In total, nine legislators participated in the briefing, including Sen. William J. Driscoll, Jr., chair of senate members; Rep. Sally P. Kerans, vice chair of house members; Rep. Bruce J. Ayers, Rep. Michelle L. Ciccolo; Rep. Hannah Kane (Questrom ‘93); Rep. Sean Reid; Rep. Amy Mah Sangiolo; Rep. Decker; and Rep. Montaño. Ramla Hagi, the committee research director and an incoming SPH student; Daniella Montero (SPH ‘23), a research analyst with the committee and and an SPH alum; Sarah Pierson, the legal counsel to the committee; and Ryan Telingator, the chief of staff to Rep. Decker, also joined the event. Craig Andrade, associate dean for practice and director of SPH’s Activist Lab, presided over the briefing schedule to ensure efficient use of the group’s time.
David Hamer, professor of global health and a member of the faculty of the BU Center on Emerging Infectious Diseases, called the room’s attention to the ongoing measles outbreak and other diseases of rising concern. He said that while Massachusetts is at low risk overall, given measles’ very high reproductive rate, or the number of people who can become infected through contact with one infected person in the absence of immunity, the state must maintain its immunization rates.

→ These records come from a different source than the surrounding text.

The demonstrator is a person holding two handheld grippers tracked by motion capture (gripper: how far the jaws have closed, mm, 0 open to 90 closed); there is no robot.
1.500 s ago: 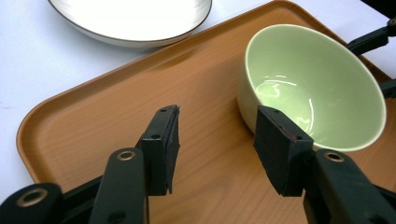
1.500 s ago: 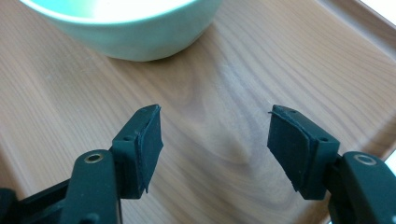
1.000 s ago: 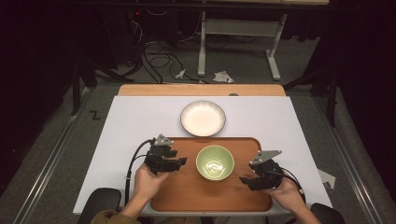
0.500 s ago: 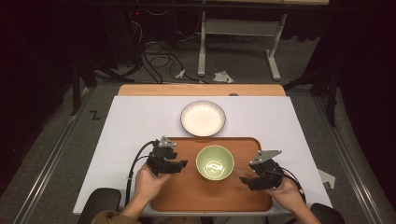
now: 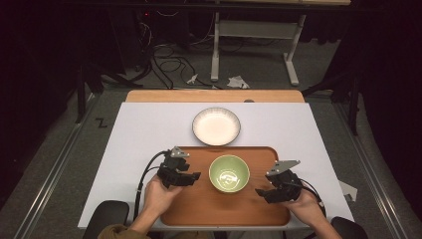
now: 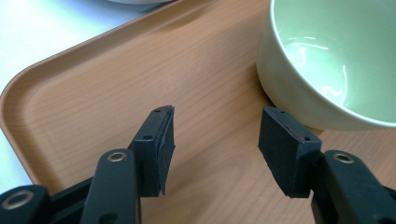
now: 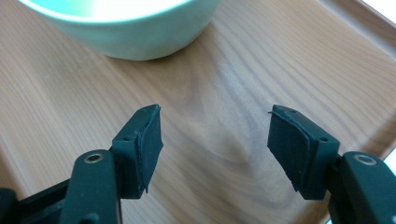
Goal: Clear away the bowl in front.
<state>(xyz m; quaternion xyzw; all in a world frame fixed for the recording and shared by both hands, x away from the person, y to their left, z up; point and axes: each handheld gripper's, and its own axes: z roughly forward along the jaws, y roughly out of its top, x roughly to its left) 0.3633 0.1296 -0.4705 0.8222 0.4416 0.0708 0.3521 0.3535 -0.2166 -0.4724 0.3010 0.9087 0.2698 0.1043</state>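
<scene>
A pale green bowl [image 5: 229, 174] stands upright in the middle of a wooden tray [image 5: 199, 209]. My left gripper [image 5: 195, 177] hovers over the tray just left of the bowl, open and holding nothing. In the left gripper view the green bowl [image 6: 327, 60] sits just beyond the right jaw, and the left gripper [image 6: 215, 140] has bare tray between its pads. My right gripper [image 5: 260, 191] is open over the tray to the right of the bowl. In the right gripper view the bowl [image 7: 126, 23] lies ahead of the right gripper [image 7: 215, 140].
A white ribbed plate [image 5: 216, 126] rests on the white tabletop [image 5: 139, 129] just beyond the tray. The tray's raised rim [image 6: 70, 51] curves to the left of my left gripper. Cables and a stand's legs lie on the floor behind the table.
My left gripper has edged slightly right toward the bowl. The right gripper and the bowl have stayed put.
</scene>
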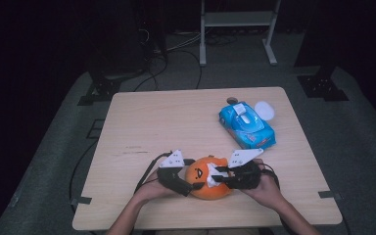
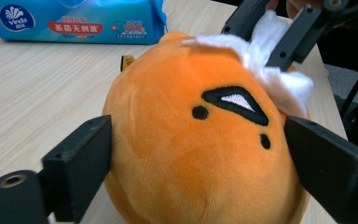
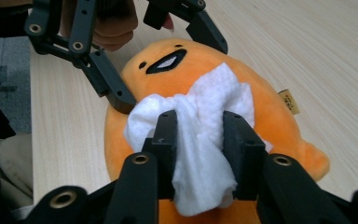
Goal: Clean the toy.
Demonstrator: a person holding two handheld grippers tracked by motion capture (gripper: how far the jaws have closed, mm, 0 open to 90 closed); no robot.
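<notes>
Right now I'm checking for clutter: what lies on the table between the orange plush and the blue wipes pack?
Nothing: bare table between orange plush and blue wipes pack, seen in the high view.

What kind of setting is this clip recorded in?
Probably a lab or recording studio rather than a home: a lone wooden table on grey floor matting, dark surroundings, cables trailing across the floor, and black stand bases beside the table.
</notes>
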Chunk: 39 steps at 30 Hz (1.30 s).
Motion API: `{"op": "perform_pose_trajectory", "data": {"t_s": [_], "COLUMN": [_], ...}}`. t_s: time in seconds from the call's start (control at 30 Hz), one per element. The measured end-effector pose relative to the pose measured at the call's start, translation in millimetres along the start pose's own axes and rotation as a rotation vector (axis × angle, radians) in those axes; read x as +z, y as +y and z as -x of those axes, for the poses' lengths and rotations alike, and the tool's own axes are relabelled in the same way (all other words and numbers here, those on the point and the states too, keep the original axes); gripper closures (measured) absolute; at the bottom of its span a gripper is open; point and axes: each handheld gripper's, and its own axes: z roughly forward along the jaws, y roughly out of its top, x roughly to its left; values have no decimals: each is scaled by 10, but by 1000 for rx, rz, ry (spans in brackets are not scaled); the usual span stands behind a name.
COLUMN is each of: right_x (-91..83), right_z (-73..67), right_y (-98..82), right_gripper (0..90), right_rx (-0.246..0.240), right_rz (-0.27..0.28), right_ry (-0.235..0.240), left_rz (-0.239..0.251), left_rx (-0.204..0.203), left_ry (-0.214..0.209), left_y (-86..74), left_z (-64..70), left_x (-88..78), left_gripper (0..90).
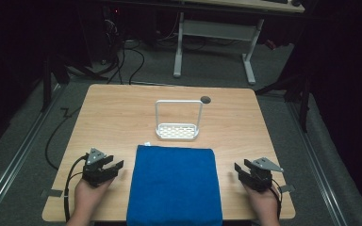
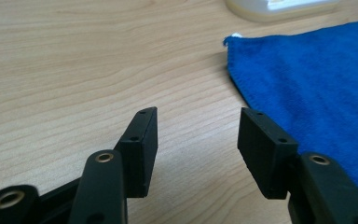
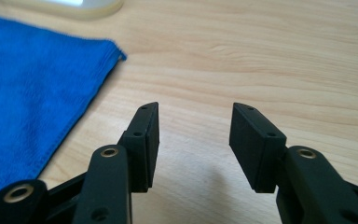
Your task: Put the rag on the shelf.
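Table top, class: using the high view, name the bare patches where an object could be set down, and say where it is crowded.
Bare wood lies left and right of the white rack, running to the table edges. The near middle is covered by the blue towel. The strips beside it hold the left gripper and right gripper, both open.

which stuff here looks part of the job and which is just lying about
Likely part of the job:
blue towel
white rack
left hand-held gripper, open
right hand-held gripper, open

Just lying about:
white desk frame
floor cables
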Motion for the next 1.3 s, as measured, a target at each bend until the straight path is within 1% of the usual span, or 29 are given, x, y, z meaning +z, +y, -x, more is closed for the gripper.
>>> {"op": "perform_pose_trajectory", "data": {"t_s": [0.03, 0.07, 0.13, 0.17, 0.23, 0.3, 0.43, 0.5, 0.57, 0.73, 0.87, 0.97, 1.13, 1.2, 1.3], "right_x": [-21, -39, -56, -65, -71, -64, -61, -65, -73, -80, -89, -95, -98, -96, -90], "right_z": [28, 42, 65, 76, 97, 104, 99, 96, 86, 77, 77, 78, 87, 88, 89], "right_y": [-8, -14, -18, -18, -16, -12, -11, -11, -10, 0, 6, 7, 10, 10, 9], "right_gripper": [529, 540, 549, 563, 559, 551, 544, 536, 536, 522, 508, 502, 487, 485, 484], "right_rx": [8, 21, 35, 47, 52, 50, 47, 43, 40, 40, 34, 42, 39, 41, 36], "right_rz": [14, 17, 24, 24, 31, 35, 42, 46, 47, 52, 58, 58, 60, 56, 55], "right_ry": [-3, -11, -37, -41, -38, -36, -31, -24, -27, -21, -20, -18, -15, -13, -11], "left_rz": [8, 9, 12, 10, 9, 11, 7, 11, 17, 37, 46, 49, 47, 49, 48], "left_rx": [-13, -17, -11, -9, -15, -9, -2, 1, 4, -5, 2, 2, -8, -13, -8], "left_ry": [-6, -9, -6, -2, -1, 10, 12, 11, 12, 7, 1, 6, 9, 3, -2], "left_y": [1, 1, 0, -1, 0, -2, -3, -3, -3, 1, 2, 4, 6, 7, 21], "left_z": [-4, -8, -10, -15, -28, -29, -29, -28, -29, -39, -31, -29, -39, -39, -18], "left_x": [-6, -8, -2, 2, 7, 5, 2, -1, -5, -12, -11, -14, -15, -15, -7], "left_gripper": [484, 485, 485, 484, 485, 484, 480, 480, 480, 462, 463, 454, 437, 438, 443]}}
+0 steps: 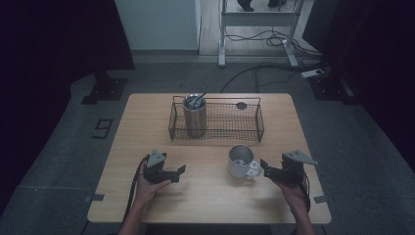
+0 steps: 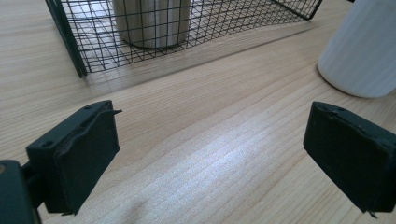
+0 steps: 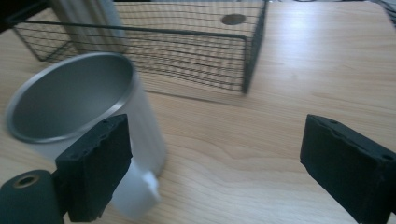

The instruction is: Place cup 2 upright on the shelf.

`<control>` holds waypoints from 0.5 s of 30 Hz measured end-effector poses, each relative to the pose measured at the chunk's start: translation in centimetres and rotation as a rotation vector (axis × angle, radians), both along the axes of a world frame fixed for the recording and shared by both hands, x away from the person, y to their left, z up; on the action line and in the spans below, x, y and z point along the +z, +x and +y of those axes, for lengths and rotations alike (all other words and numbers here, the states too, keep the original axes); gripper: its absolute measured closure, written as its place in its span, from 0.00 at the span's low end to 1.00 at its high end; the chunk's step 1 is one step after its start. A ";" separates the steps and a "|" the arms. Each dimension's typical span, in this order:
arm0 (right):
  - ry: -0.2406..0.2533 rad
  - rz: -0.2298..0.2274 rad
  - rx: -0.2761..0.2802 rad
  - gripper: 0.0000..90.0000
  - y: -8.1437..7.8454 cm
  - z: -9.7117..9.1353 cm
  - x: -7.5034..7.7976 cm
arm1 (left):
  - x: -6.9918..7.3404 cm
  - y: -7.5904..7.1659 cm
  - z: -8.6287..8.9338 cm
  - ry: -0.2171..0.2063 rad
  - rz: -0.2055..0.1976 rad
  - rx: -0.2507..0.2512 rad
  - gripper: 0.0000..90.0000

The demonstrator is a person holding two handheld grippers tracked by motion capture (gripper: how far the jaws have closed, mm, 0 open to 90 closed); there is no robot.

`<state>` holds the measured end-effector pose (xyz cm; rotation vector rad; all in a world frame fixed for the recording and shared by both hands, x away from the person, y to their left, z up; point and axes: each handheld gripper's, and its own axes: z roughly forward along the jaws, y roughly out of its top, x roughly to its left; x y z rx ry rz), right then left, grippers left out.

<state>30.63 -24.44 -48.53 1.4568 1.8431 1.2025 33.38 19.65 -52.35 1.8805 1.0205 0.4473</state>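
High view: right gripper [image 1: 265, 167], jaws open and empty, sits just right of the white mug [image 1: 241, 161]. Left gripper [image 1: 180, 172], also open, rests well left of the mug. Best to close squarely on the mug's handle [image 1: 254, 171].

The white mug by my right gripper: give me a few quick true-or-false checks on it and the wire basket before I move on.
1. The white mug stands upright on the table. True.
2. The mug is inside the wire basket. False: it stands in front of the basket.
3. The steel tumbler stands in the basket's left end. True.
4. The right gripper is clamped on the mug's handle. False: its jaws stand open beside it.
5. The left gripper is open and holds nothing. True.
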 end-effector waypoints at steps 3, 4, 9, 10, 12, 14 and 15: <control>0.005 -0.003 0.026 0.08 0.0 0.7 0.4 | -0.1 -0.1 0.2 -0.002 0.003 0.005 0.04; 0.008 -0.005 0.034 0.08 0.0 0.9 0.5 | -0.1 -0.1 0.2 -0.001 0.005 0.006 0.04; 0.012 -0.002 0.062 0.08 0.3 1.9 0.6 | -0.4 -0.1 -0.2 0.007 0.014 0.000 0.04; 0.011 0.000 0.066 0.07 0.4 2.1 0.6 | -0.5 -0.1 -0.3 0.010 0.017 -0.005 0.04; 0.011 0.006 0.076 0.07 0.5 2.4 0.5 | -0.6 -0.2 -0.4 0.014 0.019 -0.005 0.04; 0.011 0.009 0.086 0.06 0.6 2.8 0.5 | -0.6 -0.2 -0.4 0.018 0.021 -0.004 0.04; 0.011 0.008 0.092 0.06 0.7 3.0 0.5 | -0.6 -0.2 -0.4 0.018 0.021 -0.003 0.04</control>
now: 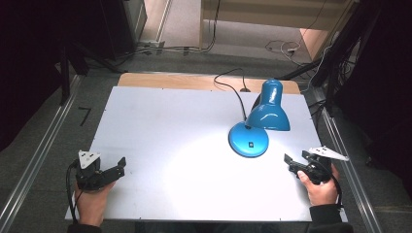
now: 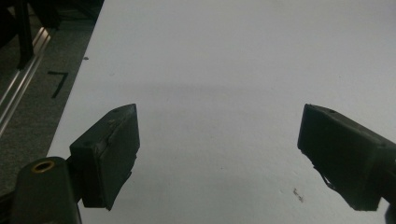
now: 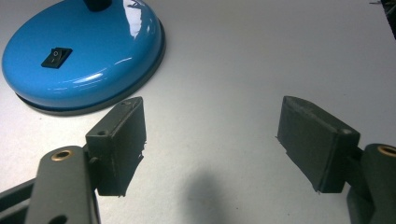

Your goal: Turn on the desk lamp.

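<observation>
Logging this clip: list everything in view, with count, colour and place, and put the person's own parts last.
Glossy blue desk lamp: one, blue, far right part of the table; shade tilted down, light pooling on the tabletop.
Round blue lamp base: one, blue, resting on the table, just ahead of the right gripper's left jaw.
Black rocker switch: one, black, on top of the base.
Black lamp cord: one, black, running from the lamp to the far table edge.
White tabletop: one, white, centre; a wooden strip along its far edge.
Left gripper: one, black, near left corner, jaws apart over bare table.
Right gripper: one, black, near right edge, jaws apart.
Hands: two, each holding a gripper.
</observation>
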`<action>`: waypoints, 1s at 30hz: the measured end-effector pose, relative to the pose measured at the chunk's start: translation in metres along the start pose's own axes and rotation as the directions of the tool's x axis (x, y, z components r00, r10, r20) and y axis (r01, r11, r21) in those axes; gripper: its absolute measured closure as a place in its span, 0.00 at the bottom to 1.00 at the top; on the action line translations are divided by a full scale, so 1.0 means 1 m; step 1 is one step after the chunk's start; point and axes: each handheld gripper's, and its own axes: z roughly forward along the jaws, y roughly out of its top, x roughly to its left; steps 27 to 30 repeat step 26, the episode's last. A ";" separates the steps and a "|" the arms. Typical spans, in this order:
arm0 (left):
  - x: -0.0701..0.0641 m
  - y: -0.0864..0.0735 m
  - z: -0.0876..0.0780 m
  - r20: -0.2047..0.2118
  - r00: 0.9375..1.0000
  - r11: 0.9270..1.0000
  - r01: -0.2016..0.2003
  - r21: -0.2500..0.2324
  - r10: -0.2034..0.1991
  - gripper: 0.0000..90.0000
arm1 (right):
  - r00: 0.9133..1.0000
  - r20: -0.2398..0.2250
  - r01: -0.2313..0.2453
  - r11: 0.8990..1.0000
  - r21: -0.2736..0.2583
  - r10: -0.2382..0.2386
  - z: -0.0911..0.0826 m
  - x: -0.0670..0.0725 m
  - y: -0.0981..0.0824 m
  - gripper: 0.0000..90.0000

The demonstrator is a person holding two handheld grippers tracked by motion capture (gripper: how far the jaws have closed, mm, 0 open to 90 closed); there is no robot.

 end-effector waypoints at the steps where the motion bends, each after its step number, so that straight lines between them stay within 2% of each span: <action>1: 0.000 0.000 0.000 -0.001 1.000 1.000 -0.001 0.000 0.001 0.15 | 1.000 0.003 0.000 1.000 -0.002 0.000 -0.001 -0.001 -0.001 0.24; 9: 0.000 0.000 0.000 0.001 1.000 1.000 -0.001 -0.001 0.001 0.15 | 1.000 0.029 -0.012 1.000 0.007 0.012 -0.005 -0.012 -0.008 0.23; 13: 0.000 0.000 0.000 0.001 1.000 1.000 -0.002 0.000 0.002 0.15 | 0.998 0.051 -0.035 0.999 0.014 0.034 -0.007 -0.020 -0.012 0.22; 16: -0.001 0.000 0.000 0.001 1.000 1.000 -0.003 0.000 0.003 0.15 | 0.997 0.072 -0.035 0.999 0.042 0.031 -0.002 -0.024 -0.017 0.20; 19: -0.001 0.001 0.000 0.000 1.000 1.000 -0.004 0.000 0.004 0.15 | 0.994 0.108 -0.022 0.996 0.087 0.013 0.008 -0.024 -0.022 0.17; 22: -0.001 0.001 -0.001 0.000 1.000 1.000 -0.003 -0.001 0.003 0.15 | 0.992 0.127 0.012 0.995 0.103 -0.025 0.011 -0.020 -0.021 0.14; 23: -0.001 0.001 -0.001 -0.001 1.000 1.000 -0.002 -0.001 0.002 0.15 | 0.990 0.139 0.014 0.994 0.106 -0.029 0.011 -0.020 -0.021 0.11; 25: 0.000 0.000 -0.001 -0.002 1.000 1.000 0.001 -0.001 -0.001 0.15 | 0.987 0.163 -0.018 0.992 0.121 -0.002 0.013 -0.021 -0.021 0.02; 30: 0.000 0.000 -0.001 -0.002 1.000 1.000 0.002 -0.001 -0.002 0.15 | 0.986 0.168 -0.024 0.992 0.126 0.002 0.013 -0.022 -0.020 0.01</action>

Public education and countering misinformation were recurring themes throughout the briefing, with many faculty emphasizing their importance.
Monica Wang, associate professor of community health sciences, closed the briefing with a presentation on communication strategies for public health. She noted that most people—even many physicians—do not know what the social determinants of health refer to and do not speak the language of public health terminology. The field should go beyond gathering facts and evidence to consider how to frame data in alignment with different audience’s values and priorities, she said. She also raised the importance of trusted messengers, providing the example of Dorothy Oliver, an Alabama retiree, whose door-to-door advocacy got her community over 95 percent vaccinated for COVID in 2021 when the overall state vaccination rate was less than 50 percent.
The prevailing narrative is “you’re responsible for your own health,” Wang said. “The work of public health and social determinants is the counter narrative, which is your environment matters, your social connections matter—your income, your housing, your education, your race and ethnicity matter. These are all different kinds of narratives that influence policy.”